◆ GOAL OF THE EXERCISE
Print the whole listing below exactly, skipping every picture.

——

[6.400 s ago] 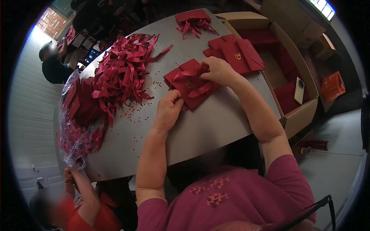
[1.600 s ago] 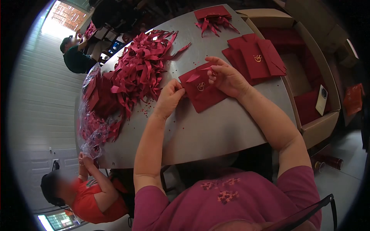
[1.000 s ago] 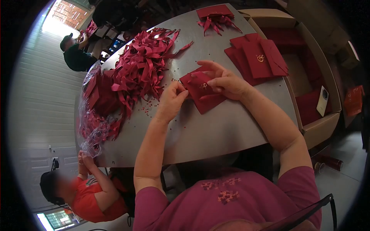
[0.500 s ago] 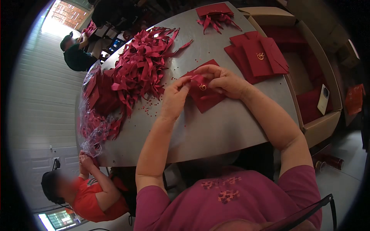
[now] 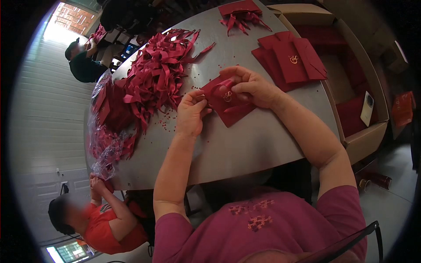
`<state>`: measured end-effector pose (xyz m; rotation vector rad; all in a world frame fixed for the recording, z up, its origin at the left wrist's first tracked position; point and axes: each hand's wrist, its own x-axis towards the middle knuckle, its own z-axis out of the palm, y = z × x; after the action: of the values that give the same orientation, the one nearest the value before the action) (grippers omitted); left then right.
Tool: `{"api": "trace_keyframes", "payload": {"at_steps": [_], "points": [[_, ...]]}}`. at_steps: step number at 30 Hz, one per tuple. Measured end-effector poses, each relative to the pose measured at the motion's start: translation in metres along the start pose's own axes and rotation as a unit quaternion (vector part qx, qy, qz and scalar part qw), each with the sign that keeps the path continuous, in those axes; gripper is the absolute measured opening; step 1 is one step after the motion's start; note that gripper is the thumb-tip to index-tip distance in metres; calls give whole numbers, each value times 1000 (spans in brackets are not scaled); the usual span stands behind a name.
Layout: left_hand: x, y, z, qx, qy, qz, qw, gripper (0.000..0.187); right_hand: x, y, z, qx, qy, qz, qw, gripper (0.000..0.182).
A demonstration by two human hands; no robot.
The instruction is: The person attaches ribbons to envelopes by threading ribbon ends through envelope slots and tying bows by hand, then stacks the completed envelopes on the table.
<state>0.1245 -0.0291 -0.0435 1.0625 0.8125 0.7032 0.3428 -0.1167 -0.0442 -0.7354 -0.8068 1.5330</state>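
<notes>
A red paper bag with a gold logo (image 5: 232,115) lies on the metal table between my hands. My left hand (image 5: 191,113) is closed at the bag's left edge, its fingertips pinched at the rim; what lies between them is too small to tell. Over the logo, my right hand (image 5: 252,87) pinches a pink-red ribbon (image 5: 224,87) between thumb and fingers. A large heap of red ribbons (image 5: 155,74) sits to the left of the bag. Finished-looking red bags (image 5: 291,59) lie stacked to the right.
A cardboard box (image 5: 362,138) at the right holds red items and a phone (image 5: 367,108). Clear plastic wrap (image 5: 103,153) lies at the table's left edge. More ribboned bags (image 5: 240,8) are at the far edge. Two people sit at the left, one in orange (image 5: 114,225), one in green (image 5: 85,68).
My left hand has moved left and slightly down, away from the ribbon it was beside. My right hand has shifted slightly left, still pinching ribbon. The view has tilted a little.
</notes>
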Motion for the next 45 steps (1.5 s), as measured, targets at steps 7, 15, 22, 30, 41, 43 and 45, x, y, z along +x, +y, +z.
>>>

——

◆ COMPLETED EXERCISE
[6.400 s ago] 
[1.600 s ago] 
[1.000 s ago] 
[0.500 s ago] 
[now] 
`<state>`: measured end-effector pose (xyz m; rotation vector rad; all in a world frame fixed for the recording, z up, its origin at the left wrist's first tracked position; point and axes: each hand's wrist, its own x-axis towards the middle knuckle, its own z-axis out of the palm, y = z × x; after the action: of the values that give the same orientation, the one nearest the value before the action) (grippers omitted); left then right.
Tool: `{"api": "trace_keyframes", "payload": {"at_steps": [_], "points": [[_, ...]]}}`. at_steps: step number at 30 Hz, one per tuple. Measured end-effector poses, each relative to the pose measured at the motion's start: translation in metres along the start pose's own axes and rotation as a unit quaternion (vector part qx, qy, qz and scalar part qw), each with the sign that keeps the path continuous, in those axes; gripper is the absolute measured opening; step 1 is one step after the motion's start; note that gripper is the thumb-tip to index-tip distance in metres; calls give whole numbers, each value times 1000 (spans in brackets are not scaled); the usual span stands behind a name.
Layout: left_hand: x, y, z, qx, qy, qz, qw, gripper (0.000..0.187); right_hand: x, y, z, qx, qy, qz, qw, gripper (0.000..0.182).
A demonstration by two human hands; no robot.
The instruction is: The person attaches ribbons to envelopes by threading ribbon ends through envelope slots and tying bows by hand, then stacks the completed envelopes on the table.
<state>0.1245 -0.0291 -0.0435 1.0625 0.8125 0.7032 0.3428 -0.1167 -0.0442 -0.7354 -0.8068 1.5330</state>
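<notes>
A red paper bag with a gold logo (image 5: 232,115) lies on the metal table between my hands. My left hand (image 5: 191,113) is closed at the bag's left edge, its fingertips pinched at the rim; what lies between them is too small to tell. Over the logo, my right hand (image 5: 252,87) pinches a pink-red ribbon (image 5: 224,87) between thumb and fingers. A large heap of red ribbons (image 5: 155,74) sits to the left of the bag. Finished-looking red bags (image 5: 291,59) lie stacked to the right.
A cardboard box (image 5: 362,138) at the right holds red items and a phone (image 5: 367,108). Clear plastic wrap (image 5: 103,153) lies at the table's left edge. More ribboned bags (image 5: 240,8) are at the far edge. Two people sit at the left, one in orange (image 5: 114,225), one in green (image 5: 85,68).
My left hand has moved left and slightly down, away from the ribbon it was beside. My right hand has shifted slightly left, still pinching ribbon. The view has tilted a little.
</notes>
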Motion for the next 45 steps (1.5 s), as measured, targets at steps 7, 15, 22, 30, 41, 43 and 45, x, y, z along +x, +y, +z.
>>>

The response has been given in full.